Determination of the thermodynamic quantities of complexation between Eu(III) and carboxylic acids by microcalorimetry

Potentiometric and microcalorimetric titration techniques were applied to determine the Gibbs free energies and enthalpies of the protonation of some carboxylic acids (acetic, glycolic, malonic and malic acids) and their complexation with Eu(III) in 1.0 M NaClO4 solution at 25 °C, where Eu(III) was used as a chemical analogue of radiologically important Am(III). By using the values of ΔG determined by potentiometric titrations, the results of calorimetric titrations were analyzed to give the values of ΔH and ΔS. To support the discussion on the obtained thermodynamic quantities, the hydration numbers of Eu(III) in the complexes were obtained by TRLFS measurement, where the luminescence lifetime of Eu(III) excited by 394 nm laser was measured. A few to several kJ/mol of enthalpies were determined for the reactions within the uncertainties of ±0.01 to ±0.4. These enthalpy values indicated that the protonation of these carboxylates were entropy-driven, that is, |−TΔS|>>|ΔH| in ΔG=ΔH −TΔS. The complexations of Eu(III) were also shown to be controlled mainly by entropy term. The results of TRLFS measurement revealed that the number of dehydrated water molecule increased with the degree of complexation. A linear relation was found between total entropy change of the system (ΔST) and the net number of released molecules from the central Eu(III) ion. However, the values of ΔST for the hydroxy-carboxylates were smaller than that for simple carboxylates at the same net number of molecules released from Eu(III), suggesting that the dehydration occurred not only in the cation but also in the anion.

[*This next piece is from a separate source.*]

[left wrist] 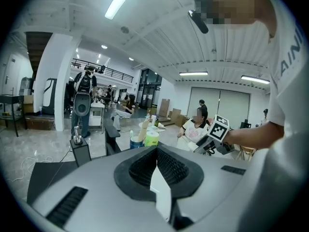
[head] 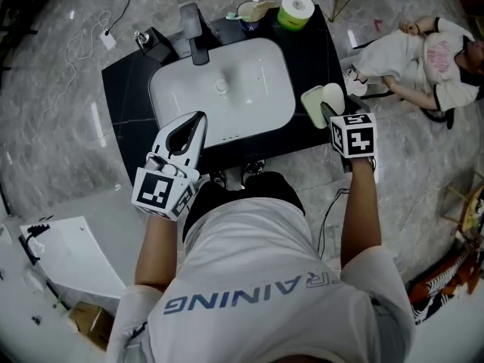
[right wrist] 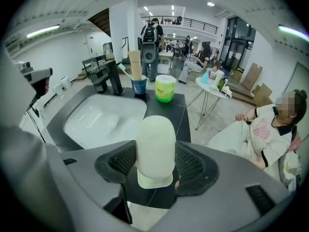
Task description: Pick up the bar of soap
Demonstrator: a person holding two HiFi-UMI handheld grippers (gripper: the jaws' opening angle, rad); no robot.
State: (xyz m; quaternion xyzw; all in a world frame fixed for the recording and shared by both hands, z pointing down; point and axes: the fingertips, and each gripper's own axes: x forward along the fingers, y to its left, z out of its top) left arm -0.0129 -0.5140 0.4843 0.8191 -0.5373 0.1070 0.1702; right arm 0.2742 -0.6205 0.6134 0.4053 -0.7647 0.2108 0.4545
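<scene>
Pale round-ended bar of soap (right wrist: 155, 141) clamped between jaws of right gripper (head: 330, 112), over pale soap dish (right wrist: 154, 181) on black stone countertop (head: 128, 89), right of white basin (head: 249, 82). Left gripper (left wrist: 156, 158) pinched closed, empty.

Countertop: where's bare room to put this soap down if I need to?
Two bare patches of countertop: right of the basin, between the green roll and the soap dish; and left of the basin, in front of the dispenser. The back edge is crowded with faucet, cup and roll. The right gripper holds the soap.
</scene>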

Determination of the phenolic-group capacities of humic substances by non-aqueous titration technique

The phenolic-group capacities of five humic substances, such as, the Aldrich humic acid, the humic and fulvic acids extracted from a soil, the humic and fulvic acids extracted from a peat have been precisely determined by the non-aqueous potentiometric titration technique. The titration by KOH in the mixed solvent of DMSO:2-propanol:water=80:19.3:0.7 at [K(+)]=0.02 M enabled to measure the potential change in a wide range of pOH (=-log[OH(-)]), and thus to determine the capacities of phenolic groups which could not be precisely determined in the aqueous titration. The results of the titration revealed that the mean protonation constants of the phenolic groups were nearly the same for all humic substances and close to that of phenol in the same medium, indicating that each phenolic-group in the humic substances is rather isolated and is not electronically affected by other affecting groups in the humic macromolecule.